DaCosta lets these thoroughly unpleasant scenes, as when victims are skinned alive, linger, keeping us trapped but also beholden to O’Connell’s wily and menacing performance. He’s bringing the same energy we saw in Sinners – where he played another demonic figure – his sneakily funny, inviting and unassuming manner with words burrowing its way into your head, as if O’Connell’s making himself at home where he can rattle the nervous system.
Jack O’Connell and Director Nia DaCosta on set.Miya Mizuno/Sony
The only other actor who can make an impression in his presence is Erin Kellyman (Eleanor the Great), playing a quietly ferocious minion hanging onto doubt about the manipulative and increasingly pathetic cult leader who christens himself the son of the devil.
There’s also the soothing Ralph Fiennes, of course, returning as Dr. Kelson, the zen-like healer with a Colonel Kurtz aesthetic, his skin covered in phosphorous orange paste as he surrounds himself with skulls. He occupies a separate space for most of the movie, building a comic rapport with the Alpha, Chi Lewis-Parry’s hulking infected, who takes time away from ripping heads off to basically get high on sedatives with Kelt. They form an amusing odd couple, seeking “peace and respite” as Kelson says. That’s exactly what these scenes, where the doctor looks for signs of intelligence and humanity in the monster, offer as relief from Jimmy’s unbearable orbit.

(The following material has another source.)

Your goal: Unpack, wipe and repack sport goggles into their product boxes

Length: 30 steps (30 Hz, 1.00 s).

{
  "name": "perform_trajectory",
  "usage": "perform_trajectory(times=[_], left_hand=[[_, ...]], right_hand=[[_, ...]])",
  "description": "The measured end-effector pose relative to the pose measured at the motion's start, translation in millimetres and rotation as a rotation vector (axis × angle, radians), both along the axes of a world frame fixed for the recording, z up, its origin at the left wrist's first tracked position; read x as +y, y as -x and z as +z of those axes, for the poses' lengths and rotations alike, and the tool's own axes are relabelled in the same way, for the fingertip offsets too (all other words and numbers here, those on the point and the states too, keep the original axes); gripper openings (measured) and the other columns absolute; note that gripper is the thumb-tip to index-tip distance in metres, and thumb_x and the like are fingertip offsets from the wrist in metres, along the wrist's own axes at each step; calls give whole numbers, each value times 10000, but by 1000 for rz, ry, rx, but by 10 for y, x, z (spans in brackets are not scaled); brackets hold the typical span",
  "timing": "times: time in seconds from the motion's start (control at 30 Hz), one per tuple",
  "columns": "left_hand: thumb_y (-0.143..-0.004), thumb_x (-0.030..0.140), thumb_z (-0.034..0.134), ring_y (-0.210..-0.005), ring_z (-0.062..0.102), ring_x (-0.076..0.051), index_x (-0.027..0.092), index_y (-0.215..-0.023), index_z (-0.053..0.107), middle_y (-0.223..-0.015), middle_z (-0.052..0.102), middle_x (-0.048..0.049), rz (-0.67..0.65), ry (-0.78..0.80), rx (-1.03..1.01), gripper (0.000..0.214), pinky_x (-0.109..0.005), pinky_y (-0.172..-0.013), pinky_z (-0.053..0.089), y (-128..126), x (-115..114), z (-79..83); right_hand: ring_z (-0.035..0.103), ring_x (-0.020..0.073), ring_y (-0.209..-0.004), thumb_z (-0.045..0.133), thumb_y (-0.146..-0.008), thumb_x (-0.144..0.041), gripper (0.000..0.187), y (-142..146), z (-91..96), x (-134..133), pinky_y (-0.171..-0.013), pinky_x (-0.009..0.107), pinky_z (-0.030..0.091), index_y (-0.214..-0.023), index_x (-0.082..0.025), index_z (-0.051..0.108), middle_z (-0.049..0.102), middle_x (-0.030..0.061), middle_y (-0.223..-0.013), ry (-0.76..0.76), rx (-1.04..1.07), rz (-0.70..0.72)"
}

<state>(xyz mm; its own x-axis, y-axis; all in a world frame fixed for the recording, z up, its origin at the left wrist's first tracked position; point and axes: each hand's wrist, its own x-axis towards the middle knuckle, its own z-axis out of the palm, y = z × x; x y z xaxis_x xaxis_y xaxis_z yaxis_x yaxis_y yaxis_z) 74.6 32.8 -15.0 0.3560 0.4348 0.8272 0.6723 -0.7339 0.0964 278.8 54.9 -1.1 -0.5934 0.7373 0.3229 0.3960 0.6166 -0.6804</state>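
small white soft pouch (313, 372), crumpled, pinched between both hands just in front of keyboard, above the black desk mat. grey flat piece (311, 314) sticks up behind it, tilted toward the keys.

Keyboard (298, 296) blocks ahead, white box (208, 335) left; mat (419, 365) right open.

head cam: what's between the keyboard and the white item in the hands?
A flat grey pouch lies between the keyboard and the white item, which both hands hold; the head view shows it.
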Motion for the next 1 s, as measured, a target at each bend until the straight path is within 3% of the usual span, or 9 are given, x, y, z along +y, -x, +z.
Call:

Never mind that these scenes are mostly all exposition from Kelson, whose dialogue spells out where the plot’s headed for the audience more than it speaks to the zonked-out Alpha. But Fiennes, as monumentally talented as he is, makes that exposition warm, comforting and affecting. You know that old compliment about an actor who can sound dramatic reading grocery lists or IKEA instructions. Yeah. That.
28 Years Later: The Bone Temple Caption Samson (Chi Lewis-Parry) in Columbia Pictures’ 28 YEARS LATER: THE BONE TEMPLE.Sony
His performance is enough to keep things interesting up to a cheeky and playful finale, which includes the inevitable face-off between Kelson and Jimmy and a needle drop that had the audience I saw this with in stitches, and hold out hope for what the next 28 Years Later has to offer.